▶ [Brief]: Locate the line with "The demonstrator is" in the material. Copy that line and each one after it, through the last, exactly and with nothing else.

◇ ◇ ◇ ◇ ◇ ◇ ◇

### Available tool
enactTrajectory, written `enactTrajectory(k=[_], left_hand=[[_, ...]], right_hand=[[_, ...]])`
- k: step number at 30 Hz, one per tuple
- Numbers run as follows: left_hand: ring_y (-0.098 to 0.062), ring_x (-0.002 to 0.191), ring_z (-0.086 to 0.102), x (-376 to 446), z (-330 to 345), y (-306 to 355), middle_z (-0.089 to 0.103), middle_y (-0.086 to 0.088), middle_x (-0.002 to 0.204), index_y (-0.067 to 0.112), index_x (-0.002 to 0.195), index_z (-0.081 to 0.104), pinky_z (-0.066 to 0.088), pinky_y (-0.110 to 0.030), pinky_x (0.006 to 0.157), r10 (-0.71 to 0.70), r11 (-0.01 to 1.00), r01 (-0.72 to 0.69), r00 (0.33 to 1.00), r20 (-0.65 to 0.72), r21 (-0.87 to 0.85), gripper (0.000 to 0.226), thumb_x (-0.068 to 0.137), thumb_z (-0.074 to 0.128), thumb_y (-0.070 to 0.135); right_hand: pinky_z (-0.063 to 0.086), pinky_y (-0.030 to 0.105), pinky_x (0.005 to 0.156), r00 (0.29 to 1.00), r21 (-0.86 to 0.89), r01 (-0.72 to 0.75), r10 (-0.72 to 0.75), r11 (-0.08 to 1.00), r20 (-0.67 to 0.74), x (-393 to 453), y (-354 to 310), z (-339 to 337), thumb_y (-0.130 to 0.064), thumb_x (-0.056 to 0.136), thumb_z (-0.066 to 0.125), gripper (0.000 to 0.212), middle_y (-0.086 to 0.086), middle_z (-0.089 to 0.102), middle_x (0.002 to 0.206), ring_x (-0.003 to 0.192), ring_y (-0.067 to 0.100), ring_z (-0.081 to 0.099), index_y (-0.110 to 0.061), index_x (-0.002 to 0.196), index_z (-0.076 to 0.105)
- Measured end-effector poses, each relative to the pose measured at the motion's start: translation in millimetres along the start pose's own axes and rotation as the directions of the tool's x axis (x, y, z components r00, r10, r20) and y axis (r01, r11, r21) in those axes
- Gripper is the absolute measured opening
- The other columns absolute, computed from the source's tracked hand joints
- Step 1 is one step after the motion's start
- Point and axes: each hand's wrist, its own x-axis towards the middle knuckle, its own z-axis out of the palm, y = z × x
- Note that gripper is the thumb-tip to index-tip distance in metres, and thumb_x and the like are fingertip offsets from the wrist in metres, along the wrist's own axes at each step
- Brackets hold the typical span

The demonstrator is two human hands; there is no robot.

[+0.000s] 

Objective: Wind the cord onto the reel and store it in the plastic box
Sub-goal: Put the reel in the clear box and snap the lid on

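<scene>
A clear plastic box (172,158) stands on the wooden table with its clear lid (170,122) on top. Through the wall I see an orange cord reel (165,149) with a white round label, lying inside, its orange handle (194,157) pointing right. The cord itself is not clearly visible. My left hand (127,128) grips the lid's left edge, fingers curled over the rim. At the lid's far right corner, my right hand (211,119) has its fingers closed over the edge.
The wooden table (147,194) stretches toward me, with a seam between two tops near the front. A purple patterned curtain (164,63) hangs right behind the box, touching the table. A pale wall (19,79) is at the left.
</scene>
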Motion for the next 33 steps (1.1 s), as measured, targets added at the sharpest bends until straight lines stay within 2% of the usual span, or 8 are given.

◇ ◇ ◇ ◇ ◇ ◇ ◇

▶ [Written solution]:
The demonstrator is two human hands; there is no robot.

[+0.000s] 

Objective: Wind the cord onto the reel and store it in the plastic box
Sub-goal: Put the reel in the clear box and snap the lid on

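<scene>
A clear plastic box (172,158) stands on the wooden table with its clear lid (170,122) on top. Through the wall I see an orange cord reel (165,149) with a white round label, lying inside, its orange handle (194,157) pointing right. The cord itself is not clearly visible. My left hand (127,128) grips the lid's left edge, fingers curled over the rim. At the lid's far right corner, my right hand (211,119) has its fingers closed over the edge.
The wooden table (147,194) stretches toward me, with a seam between two tops near the front. A purple patterned curtain (164,63) hangs right behind the box, touching the table. A pale wall (19,79) is at the left.
</scene>
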Motion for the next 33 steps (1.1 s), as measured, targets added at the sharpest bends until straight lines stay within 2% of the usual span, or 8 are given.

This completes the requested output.